PROBLEM TO SOLVE
Search the data below, and report every line in which "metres" occurs.

COLLECTED DATA
::::::
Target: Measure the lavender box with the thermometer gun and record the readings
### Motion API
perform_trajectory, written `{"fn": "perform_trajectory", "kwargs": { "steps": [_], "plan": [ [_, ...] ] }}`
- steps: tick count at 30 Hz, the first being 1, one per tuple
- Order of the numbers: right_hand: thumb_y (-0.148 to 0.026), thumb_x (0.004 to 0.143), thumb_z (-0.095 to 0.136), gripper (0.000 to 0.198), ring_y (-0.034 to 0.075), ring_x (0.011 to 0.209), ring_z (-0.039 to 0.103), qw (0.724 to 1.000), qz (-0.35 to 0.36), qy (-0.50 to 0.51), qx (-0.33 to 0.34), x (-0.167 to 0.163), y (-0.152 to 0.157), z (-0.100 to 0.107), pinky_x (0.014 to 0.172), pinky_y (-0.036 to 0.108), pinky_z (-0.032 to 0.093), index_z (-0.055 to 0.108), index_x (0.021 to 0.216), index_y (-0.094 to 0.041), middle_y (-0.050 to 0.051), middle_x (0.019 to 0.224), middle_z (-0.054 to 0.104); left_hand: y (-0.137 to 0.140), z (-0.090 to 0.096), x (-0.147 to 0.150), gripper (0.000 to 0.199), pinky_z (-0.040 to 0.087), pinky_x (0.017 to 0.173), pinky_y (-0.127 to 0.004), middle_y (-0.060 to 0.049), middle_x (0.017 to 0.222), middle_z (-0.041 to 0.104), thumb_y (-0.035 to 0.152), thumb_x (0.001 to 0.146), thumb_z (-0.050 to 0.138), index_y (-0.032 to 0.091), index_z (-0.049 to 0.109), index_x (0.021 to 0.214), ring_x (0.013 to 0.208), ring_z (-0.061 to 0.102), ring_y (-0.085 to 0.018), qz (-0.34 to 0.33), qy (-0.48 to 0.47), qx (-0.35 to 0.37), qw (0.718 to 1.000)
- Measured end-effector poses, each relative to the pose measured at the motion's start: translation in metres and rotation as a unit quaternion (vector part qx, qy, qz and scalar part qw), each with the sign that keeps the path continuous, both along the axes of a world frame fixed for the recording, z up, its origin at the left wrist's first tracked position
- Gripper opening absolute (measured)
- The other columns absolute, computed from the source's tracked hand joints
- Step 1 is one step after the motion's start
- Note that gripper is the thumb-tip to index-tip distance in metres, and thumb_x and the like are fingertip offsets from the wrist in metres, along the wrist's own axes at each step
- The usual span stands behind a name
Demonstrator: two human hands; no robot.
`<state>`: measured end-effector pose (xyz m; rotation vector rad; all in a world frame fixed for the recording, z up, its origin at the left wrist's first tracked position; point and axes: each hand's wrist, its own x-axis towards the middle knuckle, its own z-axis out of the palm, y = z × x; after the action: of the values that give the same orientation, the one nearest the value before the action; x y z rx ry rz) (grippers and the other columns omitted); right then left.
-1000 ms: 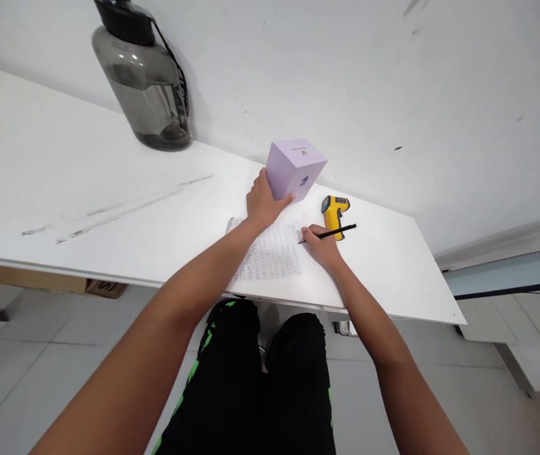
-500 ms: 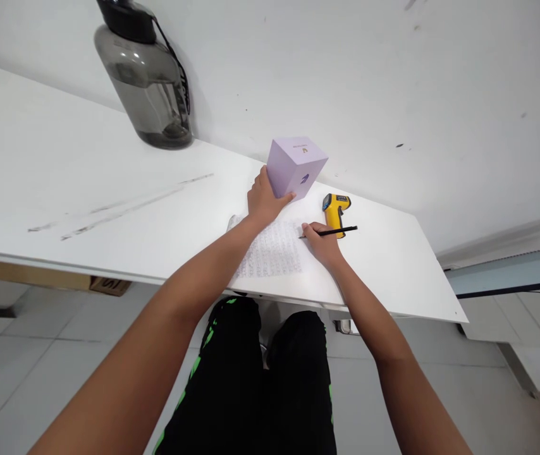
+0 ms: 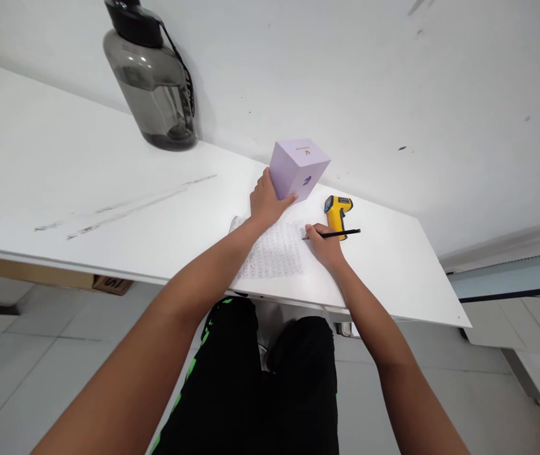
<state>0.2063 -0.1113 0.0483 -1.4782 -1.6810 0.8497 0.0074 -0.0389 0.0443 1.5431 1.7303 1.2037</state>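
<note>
Illegibly lettered lilac box (image 3: 299, 169), black pencil (image 3: 343, 233)

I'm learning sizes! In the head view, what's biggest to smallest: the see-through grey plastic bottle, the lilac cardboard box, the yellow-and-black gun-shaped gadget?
1. Grey bottle, even with its top cut off
2. Lilac box
3. Yellow-and-black gadget

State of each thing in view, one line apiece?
Purple box: looks closed, in the left hand
Black pencil: tip down, in the right hand
Patterned sheet: spread on the white table
Yellow gun-shaped device: lying down, unheld
Smoky bottle: upright, capped, partly filled
</note>
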Motion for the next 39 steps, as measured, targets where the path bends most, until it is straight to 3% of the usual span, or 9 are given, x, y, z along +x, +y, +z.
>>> {"fn": "perform_trajectory", "kwargs": {
  "steps": [11, 18, 26, 33, 39],
  "plan": [
    [-0.063, 0.084, 0.065, 0.044, 0.019, 0.071, 0.047, 1.000, 0.010, 0.004, 0.004, 0.002, 0.001, -0.006, 0.070, 0.037, 0.043, 0.054, 0.060, -0.028, -0.001, 0.063, 0.048, 0.001, -0.002, -0.002, 0.113, 0.042, 0.141, -0.065, -0.017, 0.182, 0.053, 0.053, 0.083, 0.090, 0.031, 0.034, 0.179, 0.169, 0.051, -0.047, 0.003, -0.011, 0.004, 1.000],
    [-0.082, 0.094, 0.060, 0.058, 0.025, 0.085, 0.062, 0.986, -0.126, 0.049, 0.093, 0.006, 0.001, -0.012, 0.083, 0.041, 0.054, 0.061, 0.072, -0.028, 0.003, 0.075, 0.063, 0.002, -0.004, -0.004, 0.118, 0.042, 0.142, -0.064, -0.017, 0.183, 0.052, 0.060, 0.079, 0.095, 0.034, 0.036, 0.178, 0.173, 0.047, -0.047, 0.010, -0.017, 0.003, 1.000],
    [-0.101, 0.088, 0.059, 0.071, 0.028, 0.087, 0.067, 0.985, -0.129, 0.045, 0.103, 0.012, 0.007, -0.017, 0.085, 0.042, 0.055, 0.068, 0.089, -0.030, 0.003, 0.080, 0.068, -0.006, 0.002, -0.007, 0.114, 0.045, 0.142, -0.059, -0.015, 0.189, 0.047, 0.056, 0.086, 0.091, 0.034, 0.031, 0.180, 0.173, 0.051, -0.040, 0.000, -0.012, -0.012, 1.000],
    [-0.079, 0.100, 0.061, 0.052, 0.027, 0.085, 0.067, 0.986, -0.109, 0.003, 0.129, 0.010, 0.003, -0.009, 0.087, 0.040, 0.054, 0.073, 0.102, -0.028, 0.004, 0.084, 0.071, -0.001, -0.003, -0.011, 0.123, 0.047, 0.139, -0.062, -0.012, 0.184, 0.055, 0.070, 0.082, 0.090, 0.036, 0.029, 0.183, 0.168, 0.057, -0.044, -0.009, -0.008, -0.019, 1.000],
    [-0.064, 0.100, 0.067, 0.045, 0.026, 0.084, 0.067, 0.985, -0.104, -0.028, 0.134, 0.012, 0.010, -0.015, 0.089, 0.041, 0.056, 0.078, 0.119, -0.024, 0.007, 0.094, 0.074, 0.003, -0.009, -0.013, 0.121, 0.037, 0.144, -0.065, -0.012, 0.179, 0.063, 0.079, 0.085, 0.083, 0.035, 0.031, 0.185, 0.169, 0.055, -0.045, -0.031, 0.018, -0.029, 0.999]
  ]
}}
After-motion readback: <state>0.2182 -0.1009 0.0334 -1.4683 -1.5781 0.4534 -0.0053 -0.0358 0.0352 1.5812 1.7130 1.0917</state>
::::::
REPLY TO THE EXERCISE
- Measured end-effector poses, each relative to the pose measured at the motion's start: translation in metres and rotation as a unit quaternion (vector part qx, qy, qz and scalar part qw), each with the sign that keeps the path continuous, both along the axes of a world frame fixed for the recording, z up, its origin at the left wrist's first tracked position
- Note that gripper is the thumb-tip to index-tip distance in metres, and thumb_x and the like are fingertip offsets from the wrist in metres, along the wrist's own axes at each step

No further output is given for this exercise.